Your instructions:
Below is some data. Retype exactly the lines starting at the one with "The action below" and ending at the one with "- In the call".

======== Dataset excerpts ========

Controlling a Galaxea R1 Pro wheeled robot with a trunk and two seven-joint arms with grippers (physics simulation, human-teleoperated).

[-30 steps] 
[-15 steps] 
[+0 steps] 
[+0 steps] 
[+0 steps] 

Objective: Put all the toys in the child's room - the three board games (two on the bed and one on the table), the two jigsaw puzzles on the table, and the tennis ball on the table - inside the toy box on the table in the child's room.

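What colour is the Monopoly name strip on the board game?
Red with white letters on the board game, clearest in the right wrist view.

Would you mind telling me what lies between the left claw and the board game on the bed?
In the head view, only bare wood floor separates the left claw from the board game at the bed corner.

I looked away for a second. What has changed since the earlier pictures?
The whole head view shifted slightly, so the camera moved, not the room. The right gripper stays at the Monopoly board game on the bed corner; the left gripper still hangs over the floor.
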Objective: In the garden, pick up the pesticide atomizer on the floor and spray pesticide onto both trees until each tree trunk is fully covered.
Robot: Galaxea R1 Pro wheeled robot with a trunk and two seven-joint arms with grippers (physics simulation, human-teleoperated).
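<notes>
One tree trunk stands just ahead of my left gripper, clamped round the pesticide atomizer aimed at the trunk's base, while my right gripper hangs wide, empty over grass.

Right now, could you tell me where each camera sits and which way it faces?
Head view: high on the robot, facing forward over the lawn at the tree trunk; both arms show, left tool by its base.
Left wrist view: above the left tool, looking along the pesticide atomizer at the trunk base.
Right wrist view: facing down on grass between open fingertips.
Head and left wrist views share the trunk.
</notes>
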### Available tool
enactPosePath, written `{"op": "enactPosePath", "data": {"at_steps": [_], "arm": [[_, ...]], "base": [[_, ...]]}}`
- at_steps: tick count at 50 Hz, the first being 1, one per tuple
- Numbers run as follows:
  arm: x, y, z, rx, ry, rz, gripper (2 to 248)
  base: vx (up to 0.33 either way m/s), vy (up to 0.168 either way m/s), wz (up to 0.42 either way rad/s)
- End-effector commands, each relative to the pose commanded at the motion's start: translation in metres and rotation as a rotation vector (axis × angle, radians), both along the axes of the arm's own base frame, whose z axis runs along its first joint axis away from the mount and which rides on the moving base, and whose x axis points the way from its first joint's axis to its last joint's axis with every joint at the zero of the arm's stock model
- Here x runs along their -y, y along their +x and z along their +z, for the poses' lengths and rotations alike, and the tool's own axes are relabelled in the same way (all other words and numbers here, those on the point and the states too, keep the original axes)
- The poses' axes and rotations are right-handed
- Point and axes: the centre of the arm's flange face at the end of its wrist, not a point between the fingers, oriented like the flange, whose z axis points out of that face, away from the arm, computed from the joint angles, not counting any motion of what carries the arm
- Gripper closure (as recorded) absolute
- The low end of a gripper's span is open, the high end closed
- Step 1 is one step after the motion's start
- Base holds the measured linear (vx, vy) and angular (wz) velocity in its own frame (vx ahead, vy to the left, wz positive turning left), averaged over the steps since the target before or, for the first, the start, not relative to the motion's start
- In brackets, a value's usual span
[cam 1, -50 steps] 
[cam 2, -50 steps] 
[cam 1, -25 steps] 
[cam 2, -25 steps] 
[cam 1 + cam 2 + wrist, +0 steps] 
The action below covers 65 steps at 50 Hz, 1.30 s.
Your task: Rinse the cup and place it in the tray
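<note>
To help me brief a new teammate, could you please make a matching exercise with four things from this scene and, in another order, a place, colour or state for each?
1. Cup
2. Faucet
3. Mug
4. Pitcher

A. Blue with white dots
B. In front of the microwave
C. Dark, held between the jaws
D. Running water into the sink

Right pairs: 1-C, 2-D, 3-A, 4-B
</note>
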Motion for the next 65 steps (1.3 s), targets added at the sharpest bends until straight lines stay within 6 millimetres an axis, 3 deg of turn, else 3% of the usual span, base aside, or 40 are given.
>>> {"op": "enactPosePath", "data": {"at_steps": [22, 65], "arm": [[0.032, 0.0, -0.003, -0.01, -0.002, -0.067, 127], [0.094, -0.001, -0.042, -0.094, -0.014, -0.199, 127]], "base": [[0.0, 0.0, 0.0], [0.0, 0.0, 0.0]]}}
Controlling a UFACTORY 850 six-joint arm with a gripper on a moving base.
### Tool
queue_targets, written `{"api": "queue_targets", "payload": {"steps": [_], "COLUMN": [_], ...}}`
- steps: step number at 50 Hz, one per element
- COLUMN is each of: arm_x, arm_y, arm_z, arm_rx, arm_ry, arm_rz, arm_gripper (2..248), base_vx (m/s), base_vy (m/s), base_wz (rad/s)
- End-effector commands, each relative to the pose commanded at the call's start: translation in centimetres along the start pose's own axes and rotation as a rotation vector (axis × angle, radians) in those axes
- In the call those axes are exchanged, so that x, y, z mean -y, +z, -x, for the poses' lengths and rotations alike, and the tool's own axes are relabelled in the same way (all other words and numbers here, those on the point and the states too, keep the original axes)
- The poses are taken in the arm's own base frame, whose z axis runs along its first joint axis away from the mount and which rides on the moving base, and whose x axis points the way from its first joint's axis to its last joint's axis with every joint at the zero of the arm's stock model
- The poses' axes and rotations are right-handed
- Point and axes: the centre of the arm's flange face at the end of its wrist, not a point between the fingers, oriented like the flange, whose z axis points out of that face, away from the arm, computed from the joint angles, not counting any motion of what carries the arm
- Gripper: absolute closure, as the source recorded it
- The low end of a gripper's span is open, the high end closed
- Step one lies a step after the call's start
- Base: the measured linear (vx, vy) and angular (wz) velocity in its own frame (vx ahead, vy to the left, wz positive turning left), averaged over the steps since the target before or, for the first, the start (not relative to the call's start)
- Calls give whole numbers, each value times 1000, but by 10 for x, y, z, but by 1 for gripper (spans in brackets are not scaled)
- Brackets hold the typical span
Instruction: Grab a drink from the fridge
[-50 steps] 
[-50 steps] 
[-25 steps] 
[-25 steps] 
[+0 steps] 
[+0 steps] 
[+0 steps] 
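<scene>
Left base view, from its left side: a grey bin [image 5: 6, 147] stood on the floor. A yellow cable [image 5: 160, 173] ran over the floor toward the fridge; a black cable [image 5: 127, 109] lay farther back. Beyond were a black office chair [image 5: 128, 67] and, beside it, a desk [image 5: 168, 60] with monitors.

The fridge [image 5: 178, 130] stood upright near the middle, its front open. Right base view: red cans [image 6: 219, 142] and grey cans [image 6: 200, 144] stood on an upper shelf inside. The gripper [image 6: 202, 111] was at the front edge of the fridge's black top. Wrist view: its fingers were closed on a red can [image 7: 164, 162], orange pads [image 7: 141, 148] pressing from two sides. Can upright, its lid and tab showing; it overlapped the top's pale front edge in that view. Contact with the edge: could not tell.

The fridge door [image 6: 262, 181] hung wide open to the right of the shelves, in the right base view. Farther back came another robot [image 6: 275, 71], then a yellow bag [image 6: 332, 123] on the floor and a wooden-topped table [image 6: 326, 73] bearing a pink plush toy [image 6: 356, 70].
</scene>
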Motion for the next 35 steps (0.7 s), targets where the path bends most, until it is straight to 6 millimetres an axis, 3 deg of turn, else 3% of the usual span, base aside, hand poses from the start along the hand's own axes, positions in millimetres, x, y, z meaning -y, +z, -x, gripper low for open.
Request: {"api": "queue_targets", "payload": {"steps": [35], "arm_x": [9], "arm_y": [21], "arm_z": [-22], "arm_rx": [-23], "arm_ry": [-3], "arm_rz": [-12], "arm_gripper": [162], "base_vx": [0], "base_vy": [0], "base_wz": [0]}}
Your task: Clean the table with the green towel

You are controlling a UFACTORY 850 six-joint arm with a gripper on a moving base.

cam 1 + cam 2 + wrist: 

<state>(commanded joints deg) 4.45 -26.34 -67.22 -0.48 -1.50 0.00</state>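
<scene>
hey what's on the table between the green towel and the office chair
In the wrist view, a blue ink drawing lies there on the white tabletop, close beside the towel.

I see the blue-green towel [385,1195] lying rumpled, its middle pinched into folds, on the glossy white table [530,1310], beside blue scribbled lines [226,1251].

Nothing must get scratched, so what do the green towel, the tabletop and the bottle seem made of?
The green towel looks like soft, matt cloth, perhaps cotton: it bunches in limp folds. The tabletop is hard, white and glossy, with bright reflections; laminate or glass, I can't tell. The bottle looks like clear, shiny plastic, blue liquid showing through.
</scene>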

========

Output below:
The action below covers 65 steps at 50 Hz, 1.30 s.
Your task: Rinse the cup and place it in the tray
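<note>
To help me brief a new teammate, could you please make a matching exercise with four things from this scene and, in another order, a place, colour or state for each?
1. Cup
2. Faucet
3. Mug
4. Pitcher

A. Blue with white dots
B. In front of the microwave
C. Dark, held between the jaws
D. Running water into the sink

Right pairs: 1-C, 2-D, 3-A, 4-B
</note>
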Motion for the next 65 steps (1.3 s), targets added at the sharpest bends until straight lines stay within 6 millimetres an axis, 3 deg of turn, else 3% of the usual span, base aside, or 40 are given.
>>> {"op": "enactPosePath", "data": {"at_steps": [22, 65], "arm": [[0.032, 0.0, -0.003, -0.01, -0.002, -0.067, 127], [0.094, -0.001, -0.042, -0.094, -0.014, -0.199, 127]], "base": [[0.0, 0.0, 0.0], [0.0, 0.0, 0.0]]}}
Controlling a UFACTORY 850 six-joint arm with a gripper on a moving base.
### Tool
queue_targets, written `{"api": "queue_targets", "payload": {"steps": [_], "COLUMN": [_], ...}}`
- steps: step number at 50 Hz, one per element
- COLUMN is each of: arm_x, arm_y, arm_z, arm_rx, arm_ry, arm_rz, arm_gripper (2..248), base_vx (m/s), base_vy (m/s), base_wz (rad/s)
- End-effector commands, each relative to the pose commanded at the call's start: translation in centimetres along the start pose's own axes and rotation as a rotation vector (axis × angle, radians) in those axes
- In the call those axes are exchanged, so that x, y, z mean -y, +z, -x, for the poses' lengths and rotations alike, and the tool's own axes are relabelled in the same way (all other words and numbers here, those on the point and the states too, keep the original axes)

There's nothing else to the answer.